Mais la trajectoire est restée instable : des mesures d’allégement ont côtoyé des annonces de réinscription de Cuba sur des listes de pays « parrains » du terrorisme et des renforcement de sanctions selon les orientations des administrations successives.
Points saillants d’une chronologie dense
- Fin XIXe siècle : intervention américaine et fin de la domination espagnole ; occupation militaire américaine sur l’île.
- 1903 : établissement d’une base américaine à Guantánamo.
- 1959 : révolution cubaine et nationalisations des biens américains.
- 1962 : embargo complet et crise des missiles, point culminant de l’affrontement Est‑Ouest.
- 1980–1994 : vagues migratoires majeures (Mariel, rafles, accords d’émigration).
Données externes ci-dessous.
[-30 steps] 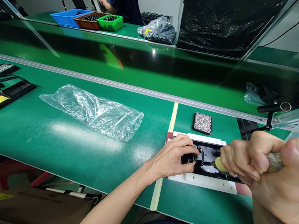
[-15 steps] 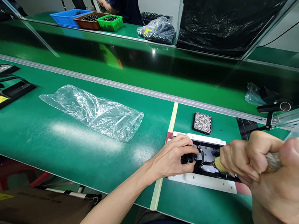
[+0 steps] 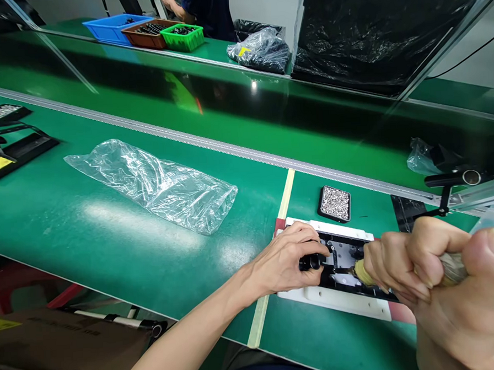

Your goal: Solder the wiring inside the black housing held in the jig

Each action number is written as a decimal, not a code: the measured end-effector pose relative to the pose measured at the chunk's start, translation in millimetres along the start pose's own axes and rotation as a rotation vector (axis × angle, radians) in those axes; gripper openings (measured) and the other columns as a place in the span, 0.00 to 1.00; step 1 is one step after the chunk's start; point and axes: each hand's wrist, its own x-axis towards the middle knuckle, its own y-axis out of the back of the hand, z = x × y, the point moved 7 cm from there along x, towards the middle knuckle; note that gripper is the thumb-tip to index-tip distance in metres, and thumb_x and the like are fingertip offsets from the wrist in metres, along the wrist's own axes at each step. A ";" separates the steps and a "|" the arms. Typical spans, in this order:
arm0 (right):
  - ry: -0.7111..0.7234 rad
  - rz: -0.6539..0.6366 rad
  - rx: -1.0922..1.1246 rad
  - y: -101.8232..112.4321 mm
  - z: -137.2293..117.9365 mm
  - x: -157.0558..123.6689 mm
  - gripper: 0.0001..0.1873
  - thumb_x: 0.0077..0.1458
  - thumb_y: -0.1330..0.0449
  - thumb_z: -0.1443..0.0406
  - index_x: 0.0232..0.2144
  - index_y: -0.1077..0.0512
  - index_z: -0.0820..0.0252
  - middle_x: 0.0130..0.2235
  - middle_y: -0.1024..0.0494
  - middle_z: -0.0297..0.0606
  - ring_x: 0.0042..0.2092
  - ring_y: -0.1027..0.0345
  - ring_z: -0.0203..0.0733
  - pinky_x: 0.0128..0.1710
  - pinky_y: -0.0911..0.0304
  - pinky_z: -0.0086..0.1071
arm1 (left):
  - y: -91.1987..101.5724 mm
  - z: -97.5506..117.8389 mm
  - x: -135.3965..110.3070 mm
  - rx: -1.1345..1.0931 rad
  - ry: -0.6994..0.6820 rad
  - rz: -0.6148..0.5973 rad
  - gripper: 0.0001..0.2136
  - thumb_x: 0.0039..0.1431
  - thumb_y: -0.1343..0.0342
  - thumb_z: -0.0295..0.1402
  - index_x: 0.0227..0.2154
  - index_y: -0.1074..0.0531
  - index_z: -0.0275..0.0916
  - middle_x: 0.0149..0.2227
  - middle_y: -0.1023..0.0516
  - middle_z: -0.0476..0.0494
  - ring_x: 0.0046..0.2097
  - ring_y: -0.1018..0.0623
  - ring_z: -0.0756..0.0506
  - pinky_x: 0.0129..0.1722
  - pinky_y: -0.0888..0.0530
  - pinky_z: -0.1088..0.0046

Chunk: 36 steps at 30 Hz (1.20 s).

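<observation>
My left hand (image 3: 290,254) is closed around a short black cylindrical part (image 3: 311,261), thumb and fingers curled about it. This part sits at the left end of a long black housing (image 3: 381,293) with grey plates inside. The housing lies in a white fixture (image 3: 340,301) on the green bench. My right hand (image 3: 429,269) is wrapped round the handle of a screwdriver (image 3: 362,271) bound in yellowish tape. The screwdriver points left into the housing, towards my left fingers; its tip is hard to make out.
Behind the fixture stands a small black tray (image 3: 334,203) of tiny silvery pieces. A clear plastic bag (image 3: 160,184) lies to the left. A metal rail (image 3: 212,145) and a clear panel run along the back. Beyond are bins (image 3: 183,39) and a co-worker (image 3: 207,13).
</observation>
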 end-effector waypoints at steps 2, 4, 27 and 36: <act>-0.005 -0.003 0.001 1.4 0.8 -0.6 0.32 0.65 0.49 0.45 0.16 0.40 0.58 0.13 0.45 0.31 0.15 0.51 0.35 0.15 0.46 0.32 | -0.2 0.4 0.3 -0.001 -0.004 0.003 0.12 0.62 0.40 0.31 0.48 0.20 0.40 0.45 0.21 0.44 0.56 0.26 0.45 0.57 0.25 0.68; -0.006 -0.034 0.005 1.0 1.2 -1.2 0.32 0.65 0.49 0.45 0.17 0.39 0.58 0.13 0.45 0.32 0.15 0.50 0.36 0.15 0.45 0.33 | -0.3 0.8 0.2 0.000 -0.006 0.005 0.12 0.62 0.41 0.31 0.48 0.20 0.40 0.45 0.21 0.44 0.56 0.26 0.45 0.57 0.25 0.68; -0.013 -0.010 -0.023 -0.7 -0.2 -0.1 0.35 0.65 0.50 0.41 0.16 0.41 0.59 0.13 0.46 0.32 0.15 0.50 0.36 0.15 0.45 0.32 | 0.0 0.5 -1.3 0.004 0.005 -0.005 0.12 0.62 0.41 0.31 0.48 0.21 0.40 0.46 0.21 0.44 0.56 0.26 0.45 0.58 0.25 0.67; -0.015 -0.023 -0.030 0.0 -0.5 -1.5 0.36 0.65 0.50 0.40 0.16 0.42 0.58 0.13 0.46 0.31 0.15 0.50 0.36 0.14 0.45 0.32 | 0.8 0.5 -1.2 0.005 -0.006 0.003 0.12 0.63 0.41 0.31 0.48 0.21 0.40 0.46 0.21 0.45 0.56 0.26 0.46 0.58 0.25 0.69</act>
- 1996 : renforcement des sanctions par des lois américaines ciblant le régime cubain.
- 2015–2016 : rétablissement des relations diplomatiques et visite présidentielle américaine à La Havane.
- 2017–2021 : retour au durcissement et restrictions renforcées sous une nouvelle administration américaine.
- 2022–2026 : alternance d’assouplissements ciblés et de nouvelles sanctions, et montée des tensions régionales liées à des événements en Amérique latine.
Enjeux actuels et lignes de friction
Les principaux points de friction restent l’embargo économique, le statut de la base de Guantánamo, les politiques migratoires et les allégations réciproques sur le soutien à des mouvements régionaux. Par ailleurs, les capacités économiques et la dépendance vis‑à‑vis des échanges internationaux pèsent fortement sur La Havane.
La relation États‑Unis‑Cuba demeure étroitement liée aux priorités stratégiques régionales de Washington et aux équilibres politiques internes cubains. Toute avancée implique non seulement des décisions bilatérales mais aussi des évolutions politiques et institutionnelles sur l’île.
Perspectives
À court terme, la trajectoire des relations États‑Unis‑Cuba dépendra des choix de politique étrangère des administrations américaines successives et des réponses de La Havane. Les gestes symboliques et les mesures économiques ponctuelles peuvent ouvrir des fenêtres de dialogue, mais les contentieux historiques continuent d’alimenter la méfiance.
Enfin, les dynamiques migratoires, les aspirations de la société civile cubaine et les contraintes économiques internes joueront un rôle déterminant pour l’évolution future de ces relations, qui restent l’une des plus complexes et les plus durables du voisinage américain.